En entrant au service de l’État, l’Église ne se soumettra donc pas à lui. Quelles que soient les concessions qu’elle lui ait faites de gré ou de force à certains moments, elle est toujours restée, en face de lui, une puissance indépendante. Elle a revendiqué et possédé à son égard, dans l’Europe occidentale, une liberté dont elle ne jouissait pas dans l’Empire romain et dont elle n’a pas joui non plus dans celui de Byzance. S’il en fut ainsi, c’est moins encore parce que les souverains d’Occident n’atteignirent jamais à une puissance comparable à celle des empereurs, que parce que l’Église se trouva, dès l’abord, dans une situation économique lui permettant de vivre et de se développer par ses propres ressources. Et ici encore on retrouve en elle l’héritière de Rome. L’immense fortune foncière dont elle dispose, c’est à Constantin et à ses successeurs qui lui ont transporté les biens des temples païens, qu’elle en est redevable. Et ils n’ont pas fait d’elle seulement le plus grand propriétaire qui existe, ils en ont fait encore un propriétaire privilégié, en exemptant ses membres de l’impôt personnel, et ses biens de l’impôt foncier. Tout cela, propriété et privilèges, les rois barbares l’ont respecté, de sorte qu’au moment où s’ouvre l’histoire des peuples modernes, l’Église se trouve en possession d’une richesse domaniale incomparable. C’est ce qui explique comment elle a pu sans faiblir traverser la crise des invasions et, en plein bouleversement politique et social, sauvegarder son organisation, recruter et entretenir son clergé.

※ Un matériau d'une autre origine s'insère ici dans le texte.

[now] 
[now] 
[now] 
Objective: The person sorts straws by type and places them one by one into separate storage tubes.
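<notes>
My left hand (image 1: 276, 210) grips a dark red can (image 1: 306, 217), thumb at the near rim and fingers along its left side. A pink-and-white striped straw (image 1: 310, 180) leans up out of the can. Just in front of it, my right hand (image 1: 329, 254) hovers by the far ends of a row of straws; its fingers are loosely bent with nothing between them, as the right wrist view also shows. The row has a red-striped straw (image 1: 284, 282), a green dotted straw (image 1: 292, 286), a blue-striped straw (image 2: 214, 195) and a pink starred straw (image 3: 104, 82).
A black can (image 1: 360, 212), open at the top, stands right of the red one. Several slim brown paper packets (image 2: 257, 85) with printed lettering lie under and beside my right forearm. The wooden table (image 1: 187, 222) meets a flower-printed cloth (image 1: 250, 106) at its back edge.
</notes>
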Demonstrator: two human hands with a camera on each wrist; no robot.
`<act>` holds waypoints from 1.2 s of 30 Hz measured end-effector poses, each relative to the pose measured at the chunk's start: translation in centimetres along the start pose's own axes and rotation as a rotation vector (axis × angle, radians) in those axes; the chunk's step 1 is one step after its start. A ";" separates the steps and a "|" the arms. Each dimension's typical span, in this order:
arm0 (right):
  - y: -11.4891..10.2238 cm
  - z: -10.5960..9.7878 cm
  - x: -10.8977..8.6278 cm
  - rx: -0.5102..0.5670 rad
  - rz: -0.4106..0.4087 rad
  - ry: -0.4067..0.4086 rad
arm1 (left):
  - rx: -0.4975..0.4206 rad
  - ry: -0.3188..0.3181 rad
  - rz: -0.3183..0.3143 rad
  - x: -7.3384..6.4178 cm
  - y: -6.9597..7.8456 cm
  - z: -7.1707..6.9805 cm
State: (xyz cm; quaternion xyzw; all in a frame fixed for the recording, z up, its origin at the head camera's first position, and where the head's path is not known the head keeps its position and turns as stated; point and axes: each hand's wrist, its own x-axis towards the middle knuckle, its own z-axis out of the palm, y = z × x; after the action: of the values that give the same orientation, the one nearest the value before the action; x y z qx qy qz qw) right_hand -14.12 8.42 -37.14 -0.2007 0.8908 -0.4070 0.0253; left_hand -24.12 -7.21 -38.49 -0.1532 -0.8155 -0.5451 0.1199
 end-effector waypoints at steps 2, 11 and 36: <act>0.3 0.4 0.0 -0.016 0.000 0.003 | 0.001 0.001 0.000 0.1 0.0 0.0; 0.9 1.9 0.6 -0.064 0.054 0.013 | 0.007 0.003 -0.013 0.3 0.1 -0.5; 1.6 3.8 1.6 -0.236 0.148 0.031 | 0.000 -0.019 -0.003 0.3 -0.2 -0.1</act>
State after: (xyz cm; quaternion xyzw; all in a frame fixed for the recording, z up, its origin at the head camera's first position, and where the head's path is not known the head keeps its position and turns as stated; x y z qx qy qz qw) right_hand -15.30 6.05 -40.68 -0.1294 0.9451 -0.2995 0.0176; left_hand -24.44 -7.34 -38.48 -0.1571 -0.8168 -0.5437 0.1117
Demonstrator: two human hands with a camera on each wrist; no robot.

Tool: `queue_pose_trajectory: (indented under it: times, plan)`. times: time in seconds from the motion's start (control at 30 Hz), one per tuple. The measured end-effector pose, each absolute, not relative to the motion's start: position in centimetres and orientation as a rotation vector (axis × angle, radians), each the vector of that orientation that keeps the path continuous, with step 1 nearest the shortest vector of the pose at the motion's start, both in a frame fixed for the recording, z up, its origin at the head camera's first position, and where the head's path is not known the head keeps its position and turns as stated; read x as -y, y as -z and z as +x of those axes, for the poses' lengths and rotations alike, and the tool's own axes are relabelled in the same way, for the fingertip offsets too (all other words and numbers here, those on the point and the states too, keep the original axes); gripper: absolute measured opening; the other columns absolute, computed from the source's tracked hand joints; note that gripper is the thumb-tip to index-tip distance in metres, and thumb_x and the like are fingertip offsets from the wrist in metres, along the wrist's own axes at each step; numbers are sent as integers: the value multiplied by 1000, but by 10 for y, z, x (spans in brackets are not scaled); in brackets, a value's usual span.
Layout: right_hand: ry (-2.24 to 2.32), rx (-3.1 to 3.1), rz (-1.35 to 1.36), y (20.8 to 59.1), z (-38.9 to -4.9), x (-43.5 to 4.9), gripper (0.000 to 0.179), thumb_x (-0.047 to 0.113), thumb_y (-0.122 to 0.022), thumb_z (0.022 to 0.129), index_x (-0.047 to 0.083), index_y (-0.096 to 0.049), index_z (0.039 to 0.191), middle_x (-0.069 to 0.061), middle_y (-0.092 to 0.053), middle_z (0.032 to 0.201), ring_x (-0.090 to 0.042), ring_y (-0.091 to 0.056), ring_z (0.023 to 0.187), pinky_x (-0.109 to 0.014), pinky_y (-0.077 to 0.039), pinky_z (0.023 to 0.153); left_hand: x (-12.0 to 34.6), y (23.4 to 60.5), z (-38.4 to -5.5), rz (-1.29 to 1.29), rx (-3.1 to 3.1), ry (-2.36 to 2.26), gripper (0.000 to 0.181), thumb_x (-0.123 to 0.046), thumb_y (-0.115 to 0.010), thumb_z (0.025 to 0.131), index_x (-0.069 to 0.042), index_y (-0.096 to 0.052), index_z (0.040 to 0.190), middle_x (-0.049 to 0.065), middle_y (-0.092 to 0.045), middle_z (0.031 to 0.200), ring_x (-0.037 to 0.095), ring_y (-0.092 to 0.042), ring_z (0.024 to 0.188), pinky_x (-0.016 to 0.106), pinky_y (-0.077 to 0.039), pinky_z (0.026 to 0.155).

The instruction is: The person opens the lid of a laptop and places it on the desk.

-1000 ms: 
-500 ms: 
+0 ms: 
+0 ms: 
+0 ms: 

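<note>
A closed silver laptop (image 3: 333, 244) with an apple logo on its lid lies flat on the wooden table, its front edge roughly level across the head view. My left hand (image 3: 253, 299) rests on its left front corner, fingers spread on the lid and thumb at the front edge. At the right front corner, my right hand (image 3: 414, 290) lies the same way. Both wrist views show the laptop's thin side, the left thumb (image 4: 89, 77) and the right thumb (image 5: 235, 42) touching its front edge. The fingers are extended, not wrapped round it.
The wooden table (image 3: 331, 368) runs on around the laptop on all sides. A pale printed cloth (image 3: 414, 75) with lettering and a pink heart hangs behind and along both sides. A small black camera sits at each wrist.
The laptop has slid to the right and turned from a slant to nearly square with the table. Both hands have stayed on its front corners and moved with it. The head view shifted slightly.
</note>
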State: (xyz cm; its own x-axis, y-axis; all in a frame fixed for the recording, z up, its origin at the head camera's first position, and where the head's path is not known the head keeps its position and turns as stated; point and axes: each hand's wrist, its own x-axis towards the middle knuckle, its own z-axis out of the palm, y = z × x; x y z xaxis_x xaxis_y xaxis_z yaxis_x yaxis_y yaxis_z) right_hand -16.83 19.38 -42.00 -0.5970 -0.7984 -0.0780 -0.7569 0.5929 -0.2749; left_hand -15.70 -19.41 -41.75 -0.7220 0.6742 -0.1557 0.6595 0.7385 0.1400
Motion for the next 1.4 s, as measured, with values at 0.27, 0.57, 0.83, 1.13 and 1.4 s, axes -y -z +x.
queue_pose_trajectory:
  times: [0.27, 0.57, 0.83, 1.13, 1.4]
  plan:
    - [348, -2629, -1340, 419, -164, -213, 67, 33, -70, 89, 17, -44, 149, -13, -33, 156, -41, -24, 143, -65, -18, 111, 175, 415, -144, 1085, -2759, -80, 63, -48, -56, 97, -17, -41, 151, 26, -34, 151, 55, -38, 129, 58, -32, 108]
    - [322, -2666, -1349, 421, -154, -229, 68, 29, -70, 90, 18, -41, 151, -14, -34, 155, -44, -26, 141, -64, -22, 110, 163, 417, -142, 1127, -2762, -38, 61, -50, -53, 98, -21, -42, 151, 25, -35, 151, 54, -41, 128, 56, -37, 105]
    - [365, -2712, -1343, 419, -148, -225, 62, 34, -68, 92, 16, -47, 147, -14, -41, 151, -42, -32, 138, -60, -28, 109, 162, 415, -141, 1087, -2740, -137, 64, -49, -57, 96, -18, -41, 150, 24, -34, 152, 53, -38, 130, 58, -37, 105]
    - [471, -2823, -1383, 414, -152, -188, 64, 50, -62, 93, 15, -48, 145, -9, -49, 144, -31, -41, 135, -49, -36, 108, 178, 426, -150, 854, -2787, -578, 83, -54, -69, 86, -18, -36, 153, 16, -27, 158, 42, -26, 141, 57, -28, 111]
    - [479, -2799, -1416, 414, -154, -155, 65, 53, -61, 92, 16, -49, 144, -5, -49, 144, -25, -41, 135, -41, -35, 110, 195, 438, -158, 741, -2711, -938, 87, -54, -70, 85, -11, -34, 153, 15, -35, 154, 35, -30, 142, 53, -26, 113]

Ainsi, de quelque côté qu’on l’examine, on aperçoit très bien que, malgré sa décadence des ve-viie siècles, elle est pleine de force et d’avenir. Son déclin n’a pas sa cause en elle-même, mais dans les circonstances du moment. Et encore, en parlant de sa décadence, ne songe-t-on qu’à l’Église officielle, au clergé séculier, le seul que l’on voit, mais à côté duquel se répand lentement le clergé qu’on ne voit pas encore, mais qui peu à peu se fait sa place et prélude obscurément au rôle qu’il va jouer bientôt : le clergé régulier, le monachisme.